The tradeoff is software. Some Windows programs won't run on either. If your business leans on a Windows-only app (an older QuickBooks Desktop, say, or some industry-specific tool), check for a web or Mac version before you wipe anything. For browser-and-email work, this is the option that costs nothing and keeps a working machine out of a landfill.

Option 6: Retire it. For real.

Sometimes the best answer is the machine's retirement. If you're in Oregon, you've got two good local options, and the garbage can isn't one of them. Tossing a computer in the garbage has been illegal in Oregon since 2010.

Oregon E-Cycles recycles computers, laptops, tablets, monitors, and printers for free. Anyone can drop off seven or fewer items at a participating site at no charge. Households, small businesses, and small nonprofits with 10 or fewer employees can bring more, though call the site ahead of time.
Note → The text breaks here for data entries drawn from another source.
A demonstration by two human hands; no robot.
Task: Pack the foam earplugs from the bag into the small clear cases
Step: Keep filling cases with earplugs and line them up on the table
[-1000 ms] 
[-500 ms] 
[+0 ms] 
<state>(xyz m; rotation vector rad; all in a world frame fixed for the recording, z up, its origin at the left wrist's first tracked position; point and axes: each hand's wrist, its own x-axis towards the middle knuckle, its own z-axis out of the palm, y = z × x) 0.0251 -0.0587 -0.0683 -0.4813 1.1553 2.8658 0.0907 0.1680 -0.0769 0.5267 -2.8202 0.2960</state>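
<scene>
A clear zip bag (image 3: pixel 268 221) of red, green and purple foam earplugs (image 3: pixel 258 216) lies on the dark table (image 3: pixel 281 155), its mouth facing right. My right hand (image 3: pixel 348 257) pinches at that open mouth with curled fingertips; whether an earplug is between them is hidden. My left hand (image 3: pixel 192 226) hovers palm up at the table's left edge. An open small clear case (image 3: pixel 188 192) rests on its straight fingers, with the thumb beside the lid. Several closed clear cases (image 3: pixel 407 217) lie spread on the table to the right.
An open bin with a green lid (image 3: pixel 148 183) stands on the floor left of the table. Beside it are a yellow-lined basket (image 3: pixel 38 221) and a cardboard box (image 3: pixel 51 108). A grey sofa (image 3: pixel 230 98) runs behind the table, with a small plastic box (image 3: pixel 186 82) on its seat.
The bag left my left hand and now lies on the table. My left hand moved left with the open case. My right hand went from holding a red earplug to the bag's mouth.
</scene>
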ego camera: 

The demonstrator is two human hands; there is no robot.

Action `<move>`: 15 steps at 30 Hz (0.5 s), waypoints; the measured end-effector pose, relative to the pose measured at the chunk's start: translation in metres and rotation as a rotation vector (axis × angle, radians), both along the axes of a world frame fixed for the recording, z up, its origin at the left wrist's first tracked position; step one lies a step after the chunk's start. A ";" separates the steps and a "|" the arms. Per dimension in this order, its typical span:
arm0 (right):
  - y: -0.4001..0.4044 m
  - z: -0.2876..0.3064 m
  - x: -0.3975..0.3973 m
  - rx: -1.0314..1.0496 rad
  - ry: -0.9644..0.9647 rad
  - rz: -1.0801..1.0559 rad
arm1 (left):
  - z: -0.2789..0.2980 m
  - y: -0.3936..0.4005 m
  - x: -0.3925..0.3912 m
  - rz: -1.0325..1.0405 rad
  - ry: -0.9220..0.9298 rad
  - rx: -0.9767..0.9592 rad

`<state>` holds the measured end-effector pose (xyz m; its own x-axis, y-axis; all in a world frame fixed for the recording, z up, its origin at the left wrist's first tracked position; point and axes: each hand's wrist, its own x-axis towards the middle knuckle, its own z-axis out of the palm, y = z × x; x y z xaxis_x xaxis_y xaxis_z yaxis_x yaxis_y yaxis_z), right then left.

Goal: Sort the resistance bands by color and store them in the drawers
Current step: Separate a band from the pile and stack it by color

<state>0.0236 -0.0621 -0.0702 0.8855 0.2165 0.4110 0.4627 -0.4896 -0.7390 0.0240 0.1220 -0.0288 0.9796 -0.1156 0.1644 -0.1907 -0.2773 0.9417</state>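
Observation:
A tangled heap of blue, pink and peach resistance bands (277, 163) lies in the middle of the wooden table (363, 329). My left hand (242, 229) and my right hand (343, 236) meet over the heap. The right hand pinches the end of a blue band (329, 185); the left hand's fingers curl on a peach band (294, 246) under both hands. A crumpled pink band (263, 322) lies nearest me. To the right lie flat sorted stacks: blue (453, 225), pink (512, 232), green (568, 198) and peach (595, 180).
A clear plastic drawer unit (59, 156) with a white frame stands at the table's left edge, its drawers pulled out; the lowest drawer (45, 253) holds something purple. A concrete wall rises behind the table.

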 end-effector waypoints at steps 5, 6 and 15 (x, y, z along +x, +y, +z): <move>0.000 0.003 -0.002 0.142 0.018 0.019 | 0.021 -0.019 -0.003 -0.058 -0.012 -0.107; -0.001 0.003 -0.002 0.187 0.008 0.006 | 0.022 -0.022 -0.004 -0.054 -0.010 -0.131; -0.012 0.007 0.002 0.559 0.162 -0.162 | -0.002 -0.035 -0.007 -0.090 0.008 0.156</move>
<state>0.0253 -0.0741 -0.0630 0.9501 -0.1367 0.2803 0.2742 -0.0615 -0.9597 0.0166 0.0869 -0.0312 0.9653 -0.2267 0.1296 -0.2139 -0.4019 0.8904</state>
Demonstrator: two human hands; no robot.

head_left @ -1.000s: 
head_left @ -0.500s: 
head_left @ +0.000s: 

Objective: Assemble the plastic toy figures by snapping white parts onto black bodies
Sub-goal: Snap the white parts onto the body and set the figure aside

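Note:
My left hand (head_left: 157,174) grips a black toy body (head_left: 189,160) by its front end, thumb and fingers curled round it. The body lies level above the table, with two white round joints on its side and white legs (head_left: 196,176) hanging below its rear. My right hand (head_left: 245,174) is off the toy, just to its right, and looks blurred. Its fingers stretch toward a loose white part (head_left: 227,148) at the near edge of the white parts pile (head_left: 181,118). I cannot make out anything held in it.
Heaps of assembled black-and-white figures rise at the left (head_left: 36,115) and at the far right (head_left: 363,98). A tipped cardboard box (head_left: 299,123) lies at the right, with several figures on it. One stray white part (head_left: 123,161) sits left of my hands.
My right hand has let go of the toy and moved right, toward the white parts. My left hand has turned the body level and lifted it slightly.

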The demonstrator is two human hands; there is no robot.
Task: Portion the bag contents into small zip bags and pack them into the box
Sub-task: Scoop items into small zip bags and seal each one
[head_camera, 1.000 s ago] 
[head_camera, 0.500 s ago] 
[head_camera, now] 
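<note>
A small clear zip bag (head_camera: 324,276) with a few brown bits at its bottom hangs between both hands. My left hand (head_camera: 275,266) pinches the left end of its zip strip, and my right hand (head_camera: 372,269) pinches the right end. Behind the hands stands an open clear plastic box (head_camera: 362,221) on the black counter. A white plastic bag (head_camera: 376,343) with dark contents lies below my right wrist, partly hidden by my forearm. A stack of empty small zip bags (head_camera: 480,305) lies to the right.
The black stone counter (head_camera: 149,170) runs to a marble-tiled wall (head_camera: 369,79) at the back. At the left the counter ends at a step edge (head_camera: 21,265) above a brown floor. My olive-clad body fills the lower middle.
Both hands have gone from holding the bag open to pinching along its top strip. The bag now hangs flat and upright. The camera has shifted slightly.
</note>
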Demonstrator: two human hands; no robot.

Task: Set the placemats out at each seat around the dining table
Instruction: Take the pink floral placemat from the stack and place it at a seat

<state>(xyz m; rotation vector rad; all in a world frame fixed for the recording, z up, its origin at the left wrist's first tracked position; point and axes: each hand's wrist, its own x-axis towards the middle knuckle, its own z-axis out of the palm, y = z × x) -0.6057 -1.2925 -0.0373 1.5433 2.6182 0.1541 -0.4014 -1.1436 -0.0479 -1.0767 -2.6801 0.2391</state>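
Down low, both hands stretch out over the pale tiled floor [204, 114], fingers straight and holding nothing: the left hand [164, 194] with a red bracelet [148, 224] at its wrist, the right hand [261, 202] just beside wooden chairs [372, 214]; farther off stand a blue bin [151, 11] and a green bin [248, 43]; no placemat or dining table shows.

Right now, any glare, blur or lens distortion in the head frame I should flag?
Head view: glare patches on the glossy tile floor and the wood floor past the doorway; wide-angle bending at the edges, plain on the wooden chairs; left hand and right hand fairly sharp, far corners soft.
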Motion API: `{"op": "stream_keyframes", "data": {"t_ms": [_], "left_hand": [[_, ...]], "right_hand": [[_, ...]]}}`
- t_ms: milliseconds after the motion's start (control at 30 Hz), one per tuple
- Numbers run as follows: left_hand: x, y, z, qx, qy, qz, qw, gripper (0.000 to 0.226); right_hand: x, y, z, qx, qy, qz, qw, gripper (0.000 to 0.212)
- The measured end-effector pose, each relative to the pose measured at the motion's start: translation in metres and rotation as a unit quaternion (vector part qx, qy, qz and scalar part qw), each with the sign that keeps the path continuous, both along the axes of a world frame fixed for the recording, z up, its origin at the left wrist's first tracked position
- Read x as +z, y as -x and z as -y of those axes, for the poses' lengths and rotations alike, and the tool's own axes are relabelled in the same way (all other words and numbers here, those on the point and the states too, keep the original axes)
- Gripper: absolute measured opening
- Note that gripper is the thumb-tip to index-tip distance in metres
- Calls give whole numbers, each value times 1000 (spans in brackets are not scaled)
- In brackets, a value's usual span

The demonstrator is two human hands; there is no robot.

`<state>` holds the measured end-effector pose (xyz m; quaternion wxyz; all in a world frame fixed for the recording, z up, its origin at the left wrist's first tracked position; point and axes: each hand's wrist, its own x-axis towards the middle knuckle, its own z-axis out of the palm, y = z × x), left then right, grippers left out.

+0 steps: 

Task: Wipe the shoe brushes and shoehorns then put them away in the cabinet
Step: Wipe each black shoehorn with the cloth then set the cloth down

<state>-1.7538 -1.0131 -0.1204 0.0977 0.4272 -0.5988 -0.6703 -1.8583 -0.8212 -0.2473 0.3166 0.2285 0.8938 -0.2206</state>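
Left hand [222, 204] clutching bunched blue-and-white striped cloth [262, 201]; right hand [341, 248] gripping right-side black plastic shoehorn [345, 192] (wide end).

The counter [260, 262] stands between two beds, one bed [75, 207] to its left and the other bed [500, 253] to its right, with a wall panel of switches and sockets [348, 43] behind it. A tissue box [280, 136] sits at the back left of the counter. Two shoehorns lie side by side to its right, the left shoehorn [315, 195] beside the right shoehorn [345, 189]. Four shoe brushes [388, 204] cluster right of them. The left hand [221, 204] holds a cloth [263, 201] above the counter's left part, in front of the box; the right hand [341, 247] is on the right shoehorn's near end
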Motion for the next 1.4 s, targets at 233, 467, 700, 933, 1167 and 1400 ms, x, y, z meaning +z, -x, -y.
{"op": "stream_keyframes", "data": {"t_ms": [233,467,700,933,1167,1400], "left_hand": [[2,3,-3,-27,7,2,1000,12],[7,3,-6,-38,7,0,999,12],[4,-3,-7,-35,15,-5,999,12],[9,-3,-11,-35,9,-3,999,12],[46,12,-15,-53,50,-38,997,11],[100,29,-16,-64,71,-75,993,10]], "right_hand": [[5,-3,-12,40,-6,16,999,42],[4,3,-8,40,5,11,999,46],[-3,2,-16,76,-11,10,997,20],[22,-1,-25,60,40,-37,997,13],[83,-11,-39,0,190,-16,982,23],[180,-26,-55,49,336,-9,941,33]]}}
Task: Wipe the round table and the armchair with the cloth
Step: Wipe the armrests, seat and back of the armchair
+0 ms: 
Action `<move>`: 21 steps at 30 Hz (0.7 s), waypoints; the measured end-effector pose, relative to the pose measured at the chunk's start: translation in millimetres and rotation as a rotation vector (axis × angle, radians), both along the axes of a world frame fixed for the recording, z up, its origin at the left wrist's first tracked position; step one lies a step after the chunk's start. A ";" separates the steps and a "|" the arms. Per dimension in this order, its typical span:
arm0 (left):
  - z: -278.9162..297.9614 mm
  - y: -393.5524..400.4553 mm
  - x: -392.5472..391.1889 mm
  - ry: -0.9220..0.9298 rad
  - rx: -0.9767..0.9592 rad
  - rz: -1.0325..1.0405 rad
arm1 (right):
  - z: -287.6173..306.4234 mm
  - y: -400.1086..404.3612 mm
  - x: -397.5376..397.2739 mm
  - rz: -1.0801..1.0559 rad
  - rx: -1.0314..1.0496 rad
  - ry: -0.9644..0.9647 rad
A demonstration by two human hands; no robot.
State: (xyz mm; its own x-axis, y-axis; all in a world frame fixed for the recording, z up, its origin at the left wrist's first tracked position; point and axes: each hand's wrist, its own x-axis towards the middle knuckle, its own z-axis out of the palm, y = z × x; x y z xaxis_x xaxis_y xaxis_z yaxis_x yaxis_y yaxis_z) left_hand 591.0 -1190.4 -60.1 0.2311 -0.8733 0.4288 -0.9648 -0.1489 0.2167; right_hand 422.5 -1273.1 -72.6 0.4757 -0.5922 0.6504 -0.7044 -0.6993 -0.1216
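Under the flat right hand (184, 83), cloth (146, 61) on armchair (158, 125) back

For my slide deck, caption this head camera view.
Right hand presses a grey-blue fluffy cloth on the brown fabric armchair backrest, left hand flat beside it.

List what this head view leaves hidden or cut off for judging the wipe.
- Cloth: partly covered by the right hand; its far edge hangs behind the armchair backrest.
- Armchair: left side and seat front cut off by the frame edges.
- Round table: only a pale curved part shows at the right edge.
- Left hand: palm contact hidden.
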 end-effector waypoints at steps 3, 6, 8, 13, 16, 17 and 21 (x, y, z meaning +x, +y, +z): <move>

To find one near you, use the Locate Now tool on the site or call 1-888-5-ECYCLE. There are over 200 drop-offs around the state, including a lot of Goodwills.

If the machine still works, think about donating it instead. Free Geek, over in southeast Portland, takes working and dead devices alike, wipes them securely, and refurbishes what it can into low-cost computers for people who need one. Their refurbished machines run Linux Mint, which is Option 5 again, just handed to someone else. They take public drop-offs Wednesday through Saturday at 1731 SE 10th Avenue.

Not in Oregon? Search "electronics recycling near me," or run your ZIP through Earth911. It maps free drop-offs by item, so you can check that a place takes laptops or monitors before you load up the car.

Where people go wrong

Doing nothing and hoping just isn't an option anymore. An unpatched PC doesn't fall over on day one, which is why it's easy to leave it for a year and then get burned. We've all let a nagging update sit. Pick an option, even if the option is "buy the $30 bridge and sort it out properly next year." And if you're staying on Windows 10 a while, lock down everything around it, starting with two-factor on your email and bank.

Panic-buying a new computer the week the warning shows up isn't necessary. You've got more time and more room than the full-screen Microsoft nagging suggests. Not one of the six options above is a "drop a thousand dollars today" situation.

None of this is an emergency. Your laptop or PC still works. Pick the option that fits how you use it and do it before fall. You've bought yourself at least another year to figure out what's next. If it's still humming along by then, even better!